The landscape of property development finance in Australia has transformed dramatically since 2016, when banks dominated 83 per cent of commercial real estate deals.
Today, a technology platform is helping developers navigate a markedly different lending environment, where non-bank lenders are increasingly filling the void left by traditional banks.
Impresta, a commercial real estate funding platform operating across Australia and New Zealand, reports that 71 per cent of its transactions now involve non-bank lenders, reflecting a significant shift in development finance.
Impresta chief Matthew Perrott founded the platform after identifying the need for a systematic approach to accessing commercial real estate capital.
“The banks are still there but they aren’t wanting to do 80 per cent of the transactions anymore, and we don’t want them doing 80 per cent of the transactions. This is sort of a coming of age with the Australian property capital landscape,” Perrott told The Urban Developer.
The platform has facilitated funding for more than $5 billion worth of projects, ranging from $1 million to $330 million in value.
It works by matching developers with the most suitable funding sources from over 100 different providers, including major non-bank lenders such as Qualitas, Wingate, MaxCap and Metrics.
“As a developer, you might be going into the capital markets once, maybe twice a year, depending on how many projects you’ve got,” Perrott said.
“We do this every day and it’s hard enough to stay on top of what everyone’s doing, so you’ve got no chance if you’re only doing it once or twice a year.”
Impresta’s approach differs from traditional broking methods by using technology to streamline the matching process.
“Traditionally brokers will just shotgun it out into the market and see who buys, and that’s a horribly inefficient way of doing it because the capital providers hate that,” Perrott said.
“They hate being one of a hundred different groups that they feel are seeing the same deal and used as a stalking horse.”
Instead, Impresta analyses market data to identify the most cost-effective funding solutions, comparing transaction data to match developers with lenders offering the most competitive terms.
The platform’s growing transaction pipeline is also helping to secure better terms for developers.
“We’re using the growth of the platform to benefit the clients because we can push for preferential terms due to the aggregation of the transaction pipeline,” Perrott said.
The shift toward non-bank lending mirrors trends seen in more mature markets.
“If you look at USA, Europe and the UK, all those markets will reflect more of a 50/50 non-bank solution.

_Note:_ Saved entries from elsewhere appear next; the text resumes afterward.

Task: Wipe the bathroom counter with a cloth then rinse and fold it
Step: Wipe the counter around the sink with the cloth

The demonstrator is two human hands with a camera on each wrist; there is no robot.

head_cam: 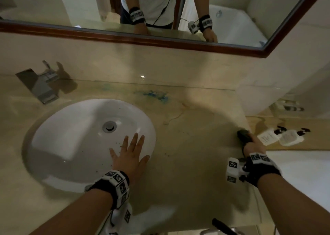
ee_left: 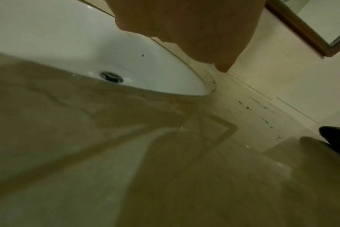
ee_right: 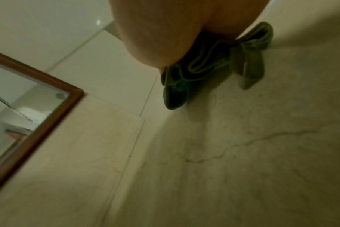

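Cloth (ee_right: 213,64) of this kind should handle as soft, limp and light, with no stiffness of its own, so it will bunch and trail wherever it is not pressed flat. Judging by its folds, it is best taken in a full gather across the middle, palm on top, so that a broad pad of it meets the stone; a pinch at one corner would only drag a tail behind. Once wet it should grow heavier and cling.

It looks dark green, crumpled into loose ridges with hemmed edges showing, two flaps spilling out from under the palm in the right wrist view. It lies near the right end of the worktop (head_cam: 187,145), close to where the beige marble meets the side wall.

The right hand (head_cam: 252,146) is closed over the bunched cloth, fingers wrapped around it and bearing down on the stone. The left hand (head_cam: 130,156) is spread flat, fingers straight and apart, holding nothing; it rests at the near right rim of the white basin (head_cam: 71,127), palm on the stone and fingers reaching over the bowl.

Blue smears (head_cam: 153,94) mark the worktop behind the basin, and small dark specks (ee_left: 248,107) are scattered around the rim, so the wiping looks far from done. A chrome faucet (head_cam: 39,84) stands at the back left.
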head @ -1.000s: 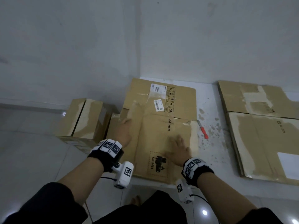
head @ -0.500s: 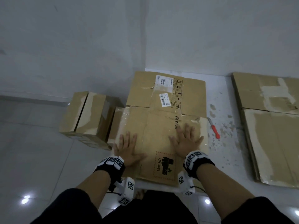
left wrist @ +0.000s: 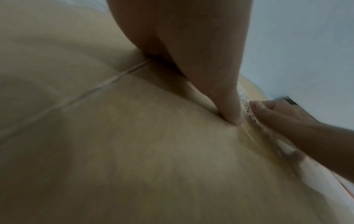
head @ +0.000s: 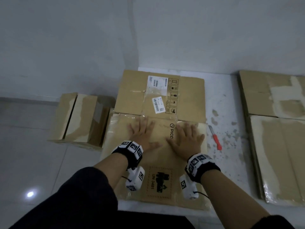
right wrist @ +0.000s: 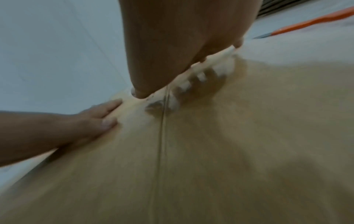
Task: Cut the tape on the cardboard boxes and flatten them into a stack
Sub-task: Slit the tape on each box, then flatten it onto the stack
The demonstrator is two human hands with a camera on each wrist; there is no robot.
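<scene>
A flattened brown cardboard box (head: 158, 162) with a PICO logo and a UN 3481 mark lies on the white floor in front of me. My left hand (head: 142, 133) presses flat on its upper middle, fingers straight and spread. My right hand (head: 186, 138) presses flat beside it, just right of the logo. Both palms lie on the cardboard (left wrist: 134, 144) in the wrist views, with the other hand (right wrist: 91, 119) seen alongside. An orange-handled knife (head: 215, 138) lies on the floor right of the box, also in the right wrist view (right wrist: 306, 22).
A still-assembled small cardboard box (head: 79, 119) stands to the left against the wall. Flattened boxes (head: 280, 138) lie stacked at the right. Cardboard scraps dot the floor (head: 231, 134) near the knife. The white wall rises close behind.
Both hands slid forward up the flattened box and closer together, now pressing near the PICO logo. The head view has tilted down and nearer.
</scene>
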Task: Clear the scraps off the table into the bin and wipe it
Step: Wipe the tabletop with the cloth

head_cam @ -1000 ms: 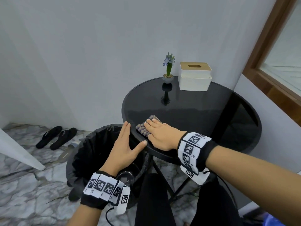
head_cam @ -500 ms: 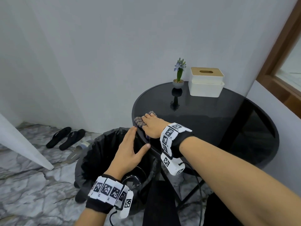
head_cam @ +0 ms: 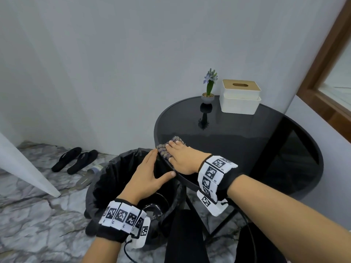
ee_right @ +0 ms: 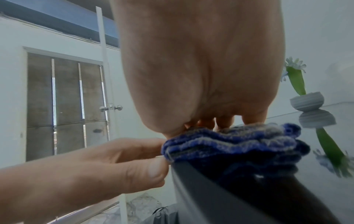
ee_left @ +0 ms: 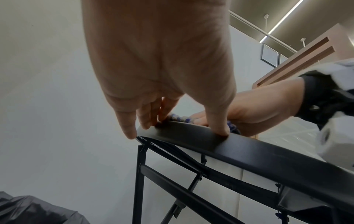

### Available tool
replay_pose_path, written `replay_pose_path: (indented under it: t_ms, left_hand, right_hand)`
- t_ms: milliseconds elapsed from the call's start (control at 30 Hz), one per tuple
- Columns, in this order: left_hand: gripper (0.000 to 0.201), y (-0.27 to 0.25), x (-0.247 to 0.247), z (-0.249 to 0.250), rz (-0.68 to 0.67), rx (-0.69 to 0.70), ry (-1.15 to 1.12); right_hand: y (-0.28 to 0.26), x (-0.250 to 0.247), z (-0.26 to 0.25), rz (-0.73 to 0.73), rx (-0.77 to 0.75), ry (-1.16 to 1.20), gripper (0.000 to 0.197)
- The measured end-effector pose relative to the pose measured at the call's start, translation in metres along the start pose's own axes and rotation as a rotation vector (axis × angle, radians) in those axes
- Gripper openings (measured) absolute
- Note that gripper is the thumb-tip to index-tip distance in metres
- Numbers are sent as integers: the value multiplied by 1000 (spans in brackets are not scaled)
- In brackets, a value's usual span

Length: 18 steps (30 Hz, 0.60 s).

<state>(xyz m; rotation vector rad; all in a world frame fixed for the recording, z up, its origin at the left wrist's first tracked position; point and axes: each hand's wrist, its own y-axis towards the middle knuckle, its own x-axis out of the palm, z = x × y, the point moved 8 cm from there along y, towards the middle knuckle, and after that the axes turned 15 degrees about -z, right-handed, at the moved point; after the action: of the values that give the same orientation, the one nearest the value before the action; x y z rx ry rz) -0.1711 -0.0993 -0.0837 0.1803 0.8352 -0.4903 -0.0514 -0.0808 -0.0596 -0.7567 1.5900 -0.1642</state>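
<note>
A round black glass table stands beside a black-lined bin. My right hand lies flat with straight fingers on a blue-grey knitted cloth and presses it onto the table's left edge. The cloth overhangs the rim a little. My left hand is open above the bin, its fingers and thumb touching the table rim just beside the cloth. No scraps show on the glass; what lies under the cloth or in the left palm is hidden.
A small potted flower and a white tissue box stand at the table's back edge by the wall. Black sandals lie on the marble floor left of the bin. A wood-framed window is at the right.
My right hand has slid the cloth left across the glass to the table's edge above the bin. My left hand stays open against the rim.
</note>
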Motion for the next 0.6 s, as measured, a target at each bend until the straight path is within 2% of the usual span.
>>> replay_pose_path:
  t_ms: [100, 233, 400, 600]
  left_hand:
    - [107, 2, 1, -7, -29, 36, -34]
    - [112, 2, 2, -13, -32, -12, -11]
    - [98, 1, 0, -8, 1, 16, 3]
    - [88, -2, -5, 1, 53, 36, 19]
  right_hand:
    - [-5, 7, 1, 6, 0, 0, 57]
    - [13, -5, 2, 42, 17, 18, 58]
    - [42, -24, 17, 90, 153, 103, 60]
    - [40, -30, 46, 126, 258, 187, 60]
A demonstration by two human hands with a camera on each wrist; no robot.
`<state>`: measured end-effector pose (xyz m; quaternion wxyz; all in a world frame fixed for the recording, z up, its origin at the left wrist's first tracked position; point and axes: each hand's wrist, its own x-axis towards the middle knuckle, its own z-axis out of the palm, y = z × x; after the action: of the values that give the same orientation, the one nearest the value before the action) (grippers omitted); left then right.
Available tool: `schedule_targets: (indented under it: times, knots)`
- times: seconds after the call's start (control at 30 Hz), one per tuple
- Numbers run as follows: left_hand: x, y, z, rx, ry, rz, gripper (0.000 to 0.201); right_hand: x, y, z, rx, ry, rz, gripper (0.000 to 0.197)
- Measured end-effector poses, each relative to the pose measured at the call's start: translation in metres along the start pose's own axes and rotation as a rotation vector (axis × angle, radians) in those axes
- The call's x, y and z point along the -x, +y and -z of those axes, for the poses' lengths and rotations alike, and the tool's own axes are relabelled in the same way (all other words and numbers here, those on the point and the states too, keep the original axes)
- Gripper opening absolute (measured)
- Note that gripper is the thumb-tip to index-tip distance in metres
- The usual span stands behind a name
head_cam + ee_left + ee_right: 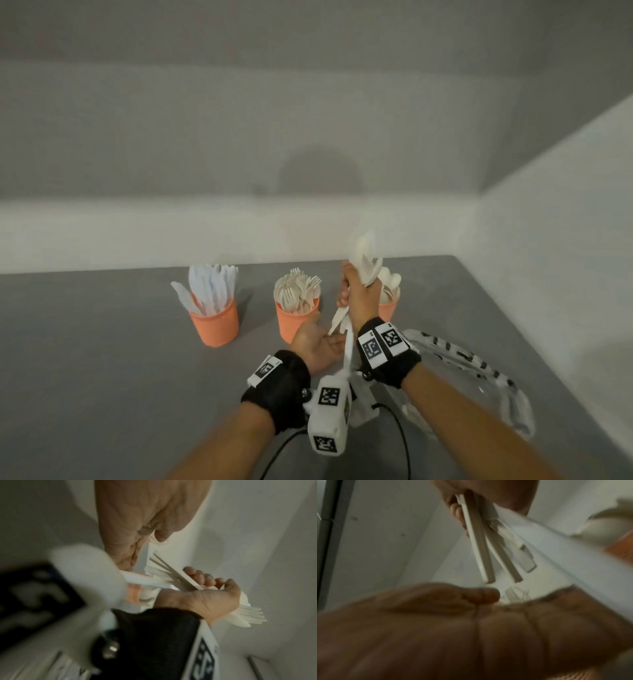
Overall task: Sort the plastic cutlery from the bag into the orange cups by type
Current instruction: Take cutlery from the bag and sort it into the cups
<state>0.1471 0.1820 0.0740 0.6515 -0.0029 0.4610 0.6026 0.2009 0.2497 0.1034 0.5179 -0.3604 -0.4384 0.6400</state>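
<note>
Toward the back edge of the grey counter (102, 342), at the left of a row, stood an orange cup (215, 323) packed with white knives (209, 291), their blades pointing up and fanned out. To its right, well apart, a second orange cup (293, 322) held cream forks (298, 291), tines up. In front of that cup the left hand (317, 346) lay palm up, fingers relaxed and spread wide, gripping nothing; the lower ends of some handles hung just above its palm, and whether they touched it could not be told. Just right of it the right hand (359, 294) was raised, its fingers wrapped tightly round a mixed bunch of cutlery (364, 260), the heads sticking up above the fist and the handles poking down below it. The left wrist view showed fork tines and a blade tip jutting from the far side of that fist (211, 600). Behind the right hand, partly hidden, stood a third orange cup (388, 310) with spoons (390, 281) in it. Both wrists wore black bands with white marker blocks. Near the counter's right edge, beside the right forearm, lay a clear plastic bag (479, 387), crumpled and printed with dark stripes; its contents could not be made out. A pale wall ran along the back and right edges.
</note>
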Motion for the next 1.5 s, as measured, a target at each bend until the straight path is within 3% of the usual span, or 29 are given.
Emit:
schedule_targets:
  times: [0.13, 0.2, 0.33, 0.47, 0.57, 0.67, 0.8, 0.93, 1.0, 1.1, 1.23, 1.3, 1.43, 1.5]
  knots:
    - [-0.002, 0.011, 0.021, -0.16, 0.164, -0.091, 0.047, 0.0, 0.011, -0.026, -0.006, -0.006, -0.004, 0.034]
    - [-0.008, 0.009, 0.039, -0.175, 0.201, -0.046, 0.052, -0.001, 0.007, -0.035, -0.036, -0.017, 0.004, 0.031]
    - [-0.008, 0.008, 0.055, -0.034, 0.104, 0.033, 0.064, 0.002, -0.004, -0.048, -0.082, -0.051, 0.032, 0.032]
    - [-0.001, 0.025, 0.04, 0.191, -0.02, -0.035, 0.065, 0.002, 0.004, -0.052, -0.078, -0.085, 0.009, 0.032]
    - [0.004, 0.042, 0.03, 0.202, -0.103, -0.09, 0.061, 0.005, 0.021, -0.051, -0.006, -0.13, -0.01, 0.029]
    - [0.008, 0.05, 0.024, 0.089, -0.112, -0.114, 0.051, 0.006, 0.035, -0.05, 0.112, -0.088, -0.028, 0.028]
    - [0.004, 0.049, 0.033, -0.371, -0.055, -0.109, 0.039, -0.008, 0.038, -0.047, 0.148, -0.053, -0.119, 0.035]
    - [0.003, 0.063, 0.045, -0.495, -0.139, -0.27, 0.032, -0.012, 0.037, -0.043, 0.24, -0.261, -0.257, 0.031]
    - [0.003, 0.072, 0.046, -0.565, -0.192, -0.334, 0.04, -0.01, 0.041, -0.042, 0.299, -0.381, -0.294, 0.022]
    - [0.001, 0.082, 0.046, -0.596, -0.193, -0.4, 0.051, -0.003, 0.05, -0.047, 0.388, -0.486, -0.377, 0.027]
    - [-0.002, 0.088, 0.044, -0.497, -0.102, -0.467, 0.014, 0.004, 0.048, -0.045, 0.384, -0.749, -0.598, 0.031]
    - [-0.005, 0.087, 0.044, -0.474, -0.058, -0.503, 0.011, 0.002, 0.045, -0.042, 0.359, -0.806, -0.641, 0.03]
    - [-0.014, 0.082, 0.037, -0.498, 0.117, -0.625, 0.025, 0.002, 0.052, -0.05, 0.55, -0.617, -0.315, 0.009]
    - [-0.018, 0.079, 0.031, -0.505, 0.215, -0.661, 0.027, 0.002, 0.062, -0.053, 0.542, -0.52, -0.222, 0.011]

That’s where we’re heading,” Perrott said.
This transformation was triggered by Australian Prudential Regulation Authority reforms aimed at reducing the banking sector’s dominance in development finance.
While the platform leverages technology to streamline the process, it maintains a human element, with a transaction team supporting developers through the execution phase.
“A lot of that front-end work is where the tech can help because it can cut through all the noise. It can analyse the data quickly,” Perrott said.
“But ultimately, we understand that the execution of these facilities, particularly in commercial real estate, still needs a human element to it.”
Impresta has completed transactions in every Australian state except Tasmania and the Northern Territory, as well as in New Zealand, demonstrating its capability to facilitate funding across diverse markets and project types.
Perrott said the shift in Australia’s development finance landscape shows no signs of slowing, with non-bank lenders continuing to gain market share.
For developers facing the challenge of securing capital in this evolving environment, technology platforms are becoming an essential tool.
“Technology is not going to play a small part in this moving forward,” Perrott said. “The market needs to embrace it because it is the way that this will work. And it is much more efficient.”